Work to complete
Give again, word for word, every line below from the one that has "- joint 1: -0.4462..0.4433" through the one that has "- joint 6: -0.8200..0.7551", both included, and no others.

──────

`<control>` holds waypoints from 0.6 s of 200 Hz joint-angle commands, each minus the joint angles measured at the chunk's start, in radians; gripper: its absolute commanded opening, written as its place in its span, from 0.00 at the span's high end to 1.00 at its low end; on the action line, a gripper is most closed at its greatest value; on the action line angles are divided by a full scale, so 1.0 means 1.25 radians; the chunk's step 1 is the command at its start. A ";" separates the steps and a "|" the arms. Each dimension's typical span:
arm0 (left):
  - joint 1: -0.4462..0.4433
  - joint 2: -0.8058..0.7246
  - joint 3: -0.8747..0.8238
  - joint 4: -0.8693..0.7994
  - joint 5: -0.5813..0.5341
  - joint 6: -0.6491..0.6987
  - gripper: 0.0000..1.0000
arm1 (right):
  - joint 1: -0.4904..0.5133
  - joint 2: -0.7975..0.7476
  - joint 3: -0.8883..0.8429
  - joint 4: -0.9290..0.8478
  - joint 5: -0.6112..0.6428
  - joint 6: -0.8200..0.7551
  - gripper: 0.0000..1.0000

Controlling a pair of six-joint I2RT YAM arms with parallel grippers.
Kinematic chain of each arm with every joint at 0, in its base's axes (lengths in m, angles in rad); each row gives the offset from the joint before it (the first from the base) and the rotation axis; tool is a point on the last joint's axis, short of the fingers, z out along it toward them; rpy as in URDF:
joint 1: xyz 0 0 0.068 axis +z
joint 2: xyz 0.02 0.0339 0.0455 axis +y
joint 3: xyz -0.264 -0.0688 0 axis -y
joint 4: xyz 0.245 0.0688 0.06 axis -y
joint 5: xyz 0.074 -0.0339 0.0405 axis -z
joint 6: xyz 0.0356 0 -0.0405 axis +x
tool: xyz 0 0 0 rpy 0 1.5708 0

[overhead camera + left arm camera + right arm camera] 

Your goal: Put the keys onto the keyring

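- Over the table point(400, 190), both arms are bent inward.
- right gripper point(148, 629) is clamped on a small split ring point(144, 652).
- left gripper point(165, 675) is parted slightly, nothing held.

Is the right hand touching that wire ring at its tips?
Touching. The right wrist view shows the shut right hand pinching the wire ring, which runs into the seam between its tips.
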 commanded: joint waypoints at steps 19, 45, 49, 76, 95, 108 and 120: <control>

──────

Your solution
  - joint 1: -0.4462..0.4433
  - joint 2: -0.8058..0.7246
  - joint 3: -0.8747..0.8238
  - joint 4: -0.8693..0.7994
  - joint 5: -0.5813..0.5341
  - joint 6: -0.6491..0.6987
  - gripper: 0.0000..1.0000
arm1 (right):
  - joint 1: -0.4904..0.5133
  - joint 2: -0.7975..0.7476
  - joint 3: -0.8883..0.8429
  - joint 4: -0.9290..0.8478
  - joint 5: -0.6112..0.6428
  - joint 6: -0.8200..0.7551

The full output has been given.